Exercise
The lines to find are those in the entries that hold the word "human"; copy every one of them.
····················
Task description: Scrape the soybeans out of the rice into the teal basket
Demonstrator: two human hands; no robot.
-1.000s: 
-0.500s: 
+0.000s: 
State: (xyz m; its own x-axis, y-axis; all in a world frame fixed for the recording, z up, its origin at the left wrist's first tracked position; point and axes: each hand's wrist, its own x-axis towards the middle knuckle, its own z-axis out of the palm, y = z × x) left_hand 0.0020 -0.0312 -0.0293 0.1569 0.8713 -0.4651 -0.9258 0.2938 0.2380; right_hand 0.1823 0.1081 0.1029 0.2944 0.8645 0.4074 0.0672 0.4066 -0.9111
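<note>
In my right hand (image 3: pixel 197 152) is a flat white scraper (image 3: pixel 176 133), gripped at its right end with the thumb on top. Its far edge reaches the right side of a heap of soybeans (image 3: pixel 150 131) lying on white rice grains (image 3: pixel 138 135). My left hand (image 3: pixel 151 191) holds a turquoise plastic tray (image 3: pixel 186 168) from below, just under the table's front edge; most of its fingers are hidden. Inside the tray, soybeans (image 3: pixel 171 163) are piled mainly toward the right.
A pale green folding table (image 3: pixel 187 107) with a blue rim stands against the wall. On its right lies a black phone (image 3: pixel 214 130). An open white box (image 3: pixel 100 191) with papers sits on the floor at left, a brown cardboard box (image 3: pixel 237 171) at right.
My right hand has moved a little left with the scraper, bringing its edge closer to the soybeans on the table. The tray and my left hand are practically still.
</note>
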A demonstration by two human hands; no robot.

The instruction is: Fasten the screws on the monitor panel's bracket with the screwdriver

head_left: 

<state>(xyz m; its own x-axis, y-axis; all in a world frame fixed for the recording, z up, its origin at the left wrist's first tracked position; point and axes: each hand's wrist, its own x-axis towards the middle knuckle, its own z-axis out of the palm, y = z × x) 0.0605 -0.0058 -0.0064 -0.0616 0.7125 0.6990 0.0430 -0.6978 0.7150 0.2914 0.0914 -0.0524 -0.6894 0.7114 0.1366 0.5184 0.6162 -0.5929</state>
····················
Output for this exercise
Demonstrator: two human hands; no robot.
A demonstration by two human hands; no robot.

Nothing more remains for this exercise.